All lines between the start of the listing below and the line containing "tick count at", inclusive, must be repeated exactly.
[DATA — start]
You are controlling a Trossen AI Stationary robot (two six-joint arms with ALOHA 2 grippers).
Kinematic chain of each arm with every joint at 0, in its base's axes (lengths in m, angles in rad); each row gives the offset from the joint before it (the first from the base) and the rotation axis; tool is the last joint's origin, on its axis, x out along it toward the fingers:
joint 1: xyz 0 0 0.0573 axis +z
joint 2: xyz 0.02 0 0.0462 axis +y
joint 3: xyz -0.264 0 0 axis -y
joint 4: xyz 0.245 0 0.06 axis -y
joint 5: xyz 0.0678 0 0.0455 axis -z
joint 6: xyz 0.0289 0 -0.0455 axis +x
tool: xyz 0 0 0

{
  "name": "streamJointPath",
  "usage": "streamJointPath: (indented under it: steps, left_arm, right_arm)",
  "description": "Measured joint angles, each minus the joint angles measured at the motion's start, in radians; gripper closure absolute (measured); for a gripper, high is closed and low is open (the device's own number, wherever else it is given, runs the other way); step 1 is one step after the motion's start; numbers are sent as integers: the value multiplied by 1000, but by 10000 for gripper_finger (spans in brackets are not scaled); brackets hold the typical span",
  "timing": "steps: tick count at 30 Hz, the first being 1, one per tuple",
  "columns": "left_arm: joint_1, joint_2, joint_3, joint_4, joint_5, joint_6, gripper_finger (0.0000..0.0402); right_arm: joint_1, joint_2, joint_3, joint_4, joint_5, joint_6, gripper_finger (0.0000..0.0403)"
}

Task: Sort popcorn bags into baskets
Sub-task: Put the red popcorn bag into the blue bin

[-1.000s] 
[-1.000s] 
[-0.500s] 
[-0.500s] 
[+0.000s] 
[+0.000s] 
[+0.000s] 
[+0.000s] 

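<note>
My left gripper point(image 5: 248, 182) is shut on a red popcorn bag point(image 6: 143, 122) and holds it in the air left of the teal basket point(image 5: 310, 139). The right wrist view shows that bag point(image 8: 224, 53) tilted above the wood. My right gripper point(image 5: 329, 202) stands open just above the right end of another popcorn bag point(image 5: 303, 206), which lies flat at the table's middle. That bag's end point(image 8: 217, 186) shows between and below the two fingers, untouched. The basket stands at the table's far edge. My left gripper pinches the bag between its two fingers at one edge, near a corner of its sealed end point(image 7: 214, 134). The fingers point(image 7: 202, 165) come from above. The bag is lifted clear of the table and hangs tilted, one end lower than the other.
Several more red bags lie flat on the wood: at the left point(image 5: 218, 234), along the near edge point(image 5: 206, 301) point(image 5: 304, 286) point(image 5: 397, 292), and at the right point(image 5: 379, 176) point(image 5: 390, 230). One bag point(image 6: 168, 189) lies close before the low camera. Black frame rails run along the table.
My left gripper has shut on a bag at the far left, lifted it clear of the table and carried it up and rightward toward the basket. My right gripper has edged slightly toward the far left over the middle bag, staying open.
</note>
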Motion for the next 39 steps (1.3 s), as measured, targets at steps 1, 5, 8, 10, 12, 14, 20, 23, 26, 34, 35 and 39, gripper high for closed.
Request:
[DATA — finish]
- _TASK RESPONSE_:
You are controlling a Trossen AI Stationary robot (two six-joint arms with ALOHA 2 grippers).
Kinematic chain of each arm with every joint at 0, in its base's axes (lengths in m, angles in rad); each row gives the offset from the joint before it (the first from the base) and the rotation axis; tool is the last joint's origin, on its axis, x out along it toward the fingers:
joint 1: xyz 0 0 0.0573 axis +z
joint 2: xyz 0.02 0 0.0462 axis +y
joint 3: xyz -0.264 0 0 axis -y
joint 4: xyz 0.245 0 0.06 axis -y
joint 5: xyz 0.0678 0 0.0455 axis -z
joint 6: xyz 0.0289 0 -0.0455 axis +x
tool: xyz 0 0 0

{
  "name": "streamJointPath",
  "usage": "streamJointPath: (indented under it: steps, left_arm, right_arm)",
  "description": "Measured joint angles, each minus the joint angles measured at the motion's start, in radians; gripper closure absolute (measured); for a gripper, high is closed and low is open (the device's own number, wherever else it is given, runs the other way); step 1 is one step after the motion's start; numbers are sent as integers: the value multiplied by 1000, but by 10000 for gripper_finger (spans in brackets are not scaled); brackets hold the typical span",
  "timing": "steps: tick count at 30 Hz, the first being 1, one per tuple",

The output above is the complete answer.